Sruti significa « audizione, cíò che è ascoltato» e sottolinea  sia l'intuizione mistica degli  rshi  che costituisce l'evento rivelatorio vero e proprio e la trasmissione diretta, orale, da individuo a individuo, «ascoltata attraverso le orecchie e attraverso il cuore». 

In origine, il termine era riferito ai seguenti testi: Veda, SamhitaBrahmana.
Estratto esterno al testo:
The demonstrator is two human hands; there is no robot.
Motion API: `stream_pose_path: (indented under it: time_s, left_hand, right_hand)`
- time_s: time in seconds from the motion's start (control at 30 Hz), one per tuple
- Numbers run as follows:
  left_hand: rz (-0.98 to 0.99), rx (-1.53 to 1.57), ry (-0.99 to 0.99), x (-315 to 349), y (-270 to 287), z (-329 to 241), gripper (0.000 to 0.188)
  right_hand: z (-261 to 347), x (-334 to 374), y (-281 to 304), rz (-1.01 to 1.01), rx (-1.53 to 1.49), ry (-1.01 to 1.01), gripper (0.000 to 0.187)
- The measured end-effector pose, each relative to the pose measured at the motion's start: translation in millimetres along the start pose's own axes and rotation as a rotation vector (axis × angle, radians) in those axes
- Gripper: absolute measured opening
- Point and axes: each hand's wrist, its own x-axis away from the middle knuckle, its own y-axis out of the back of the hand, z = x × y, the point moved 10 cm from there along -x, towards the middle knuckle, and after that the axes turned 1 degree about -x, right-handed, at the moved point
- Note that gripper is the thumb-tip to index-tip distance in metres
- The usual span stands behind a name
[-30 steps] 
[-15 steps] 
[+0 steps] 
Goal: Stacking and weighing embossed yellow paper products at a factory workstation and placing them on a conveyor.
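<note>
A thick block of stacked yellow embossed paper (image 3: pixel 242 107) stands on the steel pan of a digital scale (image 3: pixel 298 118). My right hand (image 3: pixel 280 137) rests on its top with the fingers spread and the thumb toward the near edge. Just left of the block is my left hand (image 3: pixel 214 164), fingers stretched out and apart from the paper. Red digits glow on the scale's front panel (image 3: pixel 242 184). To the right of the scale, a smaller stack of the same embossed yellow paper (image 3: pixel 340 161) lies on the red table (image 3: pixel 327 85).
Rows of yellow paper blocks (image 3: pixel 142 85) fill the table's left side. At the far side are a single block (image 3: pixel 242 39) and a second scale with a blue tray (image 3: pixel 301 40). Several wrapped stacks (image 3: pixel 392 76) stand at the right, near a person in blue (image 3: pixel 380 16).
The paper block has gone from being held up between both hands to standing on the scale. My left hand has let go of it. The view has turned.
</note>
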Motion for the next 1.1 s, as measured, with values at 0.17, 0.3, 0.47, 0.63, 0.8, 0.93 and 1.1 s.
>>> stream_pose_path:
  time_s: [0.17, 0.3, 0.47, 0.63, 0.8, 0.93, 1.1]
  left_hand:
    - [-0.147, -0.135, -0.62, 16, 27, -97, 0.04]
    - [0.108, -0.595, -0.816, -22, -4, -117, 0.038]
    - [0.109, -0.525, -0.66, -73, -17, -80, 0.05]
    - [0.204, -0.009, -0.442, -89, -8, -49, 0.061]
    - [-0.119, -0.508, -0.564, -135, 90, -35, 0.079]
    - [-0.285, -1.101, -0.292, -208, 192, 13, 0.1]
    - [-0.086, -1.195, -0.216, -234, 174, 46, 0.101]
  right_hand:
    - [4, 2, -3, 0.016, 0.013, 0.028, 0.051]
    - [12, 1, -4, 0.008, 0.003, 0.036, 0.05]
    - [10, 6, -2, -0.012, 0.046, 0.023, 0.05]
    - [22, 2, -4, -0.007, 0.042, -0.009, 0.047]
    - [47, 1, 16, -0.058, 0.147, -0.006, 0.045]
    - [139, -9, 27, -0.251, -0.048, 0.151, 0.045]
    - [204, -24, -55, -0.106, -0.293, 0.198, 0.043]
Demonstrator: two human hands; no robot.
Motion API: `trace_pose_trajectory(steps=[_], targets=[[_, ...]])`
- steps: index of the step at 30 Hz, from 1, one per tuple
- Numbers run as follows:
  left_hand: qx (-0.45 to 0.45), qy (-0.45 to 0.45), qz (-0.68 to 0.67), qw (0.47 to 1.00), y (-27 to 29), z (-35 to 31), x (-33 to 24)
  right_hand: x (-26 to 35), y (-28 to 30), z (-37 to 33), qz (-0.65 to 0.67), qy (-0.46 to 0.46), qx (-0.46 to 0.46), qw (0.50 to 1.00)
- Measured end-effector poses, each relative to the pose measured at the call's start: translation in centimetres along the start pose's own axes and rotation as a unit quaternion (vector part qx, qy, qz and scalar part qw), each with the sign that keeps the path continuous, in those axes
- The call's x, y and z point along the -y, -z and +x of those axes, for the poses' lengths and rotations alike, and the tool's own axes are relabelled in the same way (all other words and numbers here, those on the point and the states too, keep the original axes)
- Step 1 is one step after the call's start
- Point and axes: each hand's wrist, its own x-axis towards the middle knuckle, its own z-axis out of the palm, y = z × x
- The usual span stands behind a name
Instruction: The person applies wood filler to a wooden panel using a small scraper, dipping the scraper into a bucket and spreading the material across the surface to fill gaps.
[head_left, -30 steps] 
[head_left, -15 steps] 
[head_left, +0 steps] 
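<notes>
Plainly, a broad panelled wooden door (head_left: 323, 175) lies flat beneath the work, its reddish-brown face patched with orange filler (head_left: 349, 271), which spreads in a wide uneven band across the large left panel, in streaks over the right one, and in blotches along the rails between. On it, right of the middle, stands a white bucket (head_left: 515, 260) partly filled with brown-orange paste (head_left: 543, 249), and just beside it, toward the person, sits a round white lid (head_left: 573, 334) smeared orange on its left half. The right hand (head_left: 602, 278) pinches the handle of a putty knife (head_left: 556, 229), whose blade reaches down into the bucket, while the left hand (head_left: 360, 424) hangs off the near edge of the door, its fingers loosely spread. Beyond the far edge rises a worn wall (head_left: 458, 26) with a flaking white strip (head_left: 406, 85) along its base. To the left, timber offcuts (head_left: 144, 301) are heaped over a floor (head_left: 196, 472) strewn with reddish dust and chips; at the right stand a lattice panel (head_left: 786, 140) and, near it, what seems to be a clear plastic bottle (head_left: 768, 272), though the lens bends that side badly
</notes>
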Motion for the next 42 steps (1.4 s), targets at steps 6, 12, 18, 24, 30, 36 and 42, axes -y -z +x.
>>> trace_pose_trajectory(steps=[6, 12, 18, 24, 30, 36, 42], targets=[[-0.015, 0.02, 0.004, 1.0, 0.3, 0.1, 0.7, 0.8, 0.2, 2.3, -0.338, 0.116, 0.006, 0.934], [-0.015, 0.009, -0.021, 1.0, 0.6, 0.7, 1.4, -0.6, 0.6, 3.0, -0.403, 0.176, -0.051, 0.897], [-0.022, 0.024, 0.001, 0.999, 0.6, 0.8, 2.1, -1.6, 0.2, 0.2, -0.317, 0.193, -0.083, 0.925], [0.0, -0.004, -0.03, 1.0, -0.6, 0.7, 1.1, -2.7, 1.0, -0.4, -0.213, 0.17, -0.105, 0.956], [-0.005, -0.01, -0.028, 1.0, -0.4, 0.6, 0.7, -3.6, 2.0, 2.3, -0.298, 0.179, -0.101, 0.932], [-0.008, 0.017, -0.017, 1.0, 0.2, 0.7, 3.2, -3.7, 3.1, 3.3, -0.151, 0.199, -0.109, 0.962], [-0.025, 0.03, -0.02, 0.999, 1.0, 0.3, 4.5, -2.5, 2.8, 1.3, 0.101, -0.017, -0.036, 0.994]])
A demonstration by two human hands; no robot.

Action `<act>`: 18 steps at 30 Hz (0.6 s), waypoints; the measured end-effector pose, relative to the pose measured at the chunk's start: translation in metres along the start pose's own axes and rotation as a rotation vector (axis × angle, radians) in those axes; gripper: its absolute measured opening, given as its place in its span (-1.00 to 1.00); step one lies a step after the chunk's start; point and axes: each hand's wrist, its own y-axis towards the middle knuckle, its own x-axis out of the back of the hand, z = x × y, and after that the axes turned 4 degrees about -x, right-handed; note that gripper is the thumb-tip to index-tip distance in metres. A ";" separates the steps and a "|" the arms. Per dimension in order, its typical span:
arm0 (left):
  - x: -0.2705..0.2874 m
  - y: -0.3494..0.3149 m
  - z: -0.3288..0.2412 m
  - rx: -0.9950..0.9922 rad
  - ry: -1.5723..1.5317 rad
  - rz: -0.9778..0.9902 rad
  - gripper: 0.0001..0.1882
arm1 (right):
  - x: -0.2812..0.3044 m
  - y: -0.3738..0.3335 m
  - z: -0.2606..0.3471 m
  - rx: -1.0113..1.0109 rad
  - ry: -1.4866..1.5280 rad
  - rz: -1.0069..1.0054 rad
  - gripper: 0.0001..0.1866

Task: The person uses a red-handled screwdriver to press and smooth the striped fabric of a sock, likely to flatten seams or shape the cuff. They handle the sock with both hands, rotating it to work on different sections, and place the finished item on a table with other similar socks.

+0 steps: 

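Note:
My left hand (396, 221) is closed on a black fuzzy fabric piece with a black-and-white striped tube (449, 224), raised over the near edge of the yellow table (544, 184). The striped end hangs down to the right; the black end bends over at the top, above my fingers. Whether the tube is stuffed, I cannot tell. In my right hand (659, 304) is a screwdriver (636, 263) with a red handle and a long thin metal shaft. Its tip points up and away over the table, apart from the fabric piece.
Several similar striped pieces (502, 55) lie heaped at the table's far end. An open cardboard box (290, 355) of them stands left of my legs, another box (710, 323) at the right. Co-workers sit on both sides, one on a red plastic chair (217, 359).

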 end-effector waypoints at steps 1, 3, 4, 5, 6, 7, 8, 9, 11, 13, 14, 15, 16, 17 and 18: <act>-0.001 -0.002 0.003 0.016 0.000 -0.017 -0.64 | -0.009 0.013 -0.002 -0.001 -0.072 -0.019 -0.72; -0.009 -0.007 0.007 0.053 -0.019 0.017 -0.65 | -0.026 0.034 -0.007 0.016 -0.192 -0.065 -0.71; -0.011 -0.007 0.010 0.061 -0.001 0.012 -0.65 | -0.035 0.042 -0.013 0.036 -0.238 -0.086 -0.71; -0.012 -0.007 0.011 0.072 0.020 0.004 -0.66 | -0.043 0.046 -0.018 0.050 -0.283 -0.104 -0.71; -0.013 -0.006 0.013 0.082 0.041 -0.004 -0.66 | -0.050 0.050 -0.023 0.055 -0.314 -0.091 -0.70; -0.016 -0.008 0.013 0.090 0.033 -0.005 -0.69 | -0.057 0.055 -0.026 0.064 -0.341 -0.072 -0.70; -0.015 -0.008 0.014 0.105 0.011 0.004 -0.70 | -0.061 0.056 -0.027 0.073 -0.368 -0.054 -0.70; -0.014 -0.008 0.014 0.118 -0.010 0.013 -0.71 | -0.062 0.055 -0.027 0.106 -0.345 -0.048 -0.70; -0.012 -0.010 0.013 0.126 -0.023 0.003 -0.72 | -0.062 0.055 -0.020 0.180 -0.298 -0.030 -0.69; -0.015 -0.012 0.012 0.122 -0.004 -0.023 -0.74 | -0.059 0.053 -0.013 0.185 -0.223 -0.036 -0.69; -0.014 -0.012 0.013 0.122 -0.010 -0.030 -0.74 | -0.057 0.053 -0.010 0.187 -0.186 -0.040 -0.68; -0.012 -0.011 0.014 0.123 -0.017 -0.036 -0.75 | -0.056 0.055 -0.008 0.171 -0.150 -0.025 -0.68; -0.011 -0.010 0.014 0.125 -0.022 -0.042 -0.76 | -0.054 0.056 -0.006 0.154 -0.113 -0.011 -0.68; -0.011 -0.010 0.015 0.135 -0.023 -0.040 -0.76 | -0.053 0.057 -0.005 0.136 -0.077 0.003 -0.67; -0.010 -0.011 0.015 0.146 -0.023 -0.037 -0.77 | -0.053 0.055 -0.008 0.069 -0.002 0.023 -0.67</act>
Successivamente, il termine sruti è stato esteso anche alle Upanishad, la parte più squisitamente speculativa.
La supercoscienza raggiunta dagli rshi , i veggenti antichi ,permetteva loro di mettere in parole la loro superconoscenza.Quelle parole, scritte nei testi sacri sono Rivelazione.

 

SMRITI

C' è la  Smriti, cioè il  ricordo , la memoria, la tradizione.
Una peculiarità fondamentale dell'induismo è la sua visione atemporale, e quindi i periodi presi in esame non rispecchiano una rigida suddivisione cronologica, bensì una coesistenza e un intrecciarsi continuo. 
Infatti, il carattere di astoricità così affine alla cultura indiana è determinato da fattori quali 
-  la lunga trasmissione orale, 
-  la concezione tipica indiana dell'eternità dei Veda, 
-  la totale mancanza di rilievo data agli autori dei testi.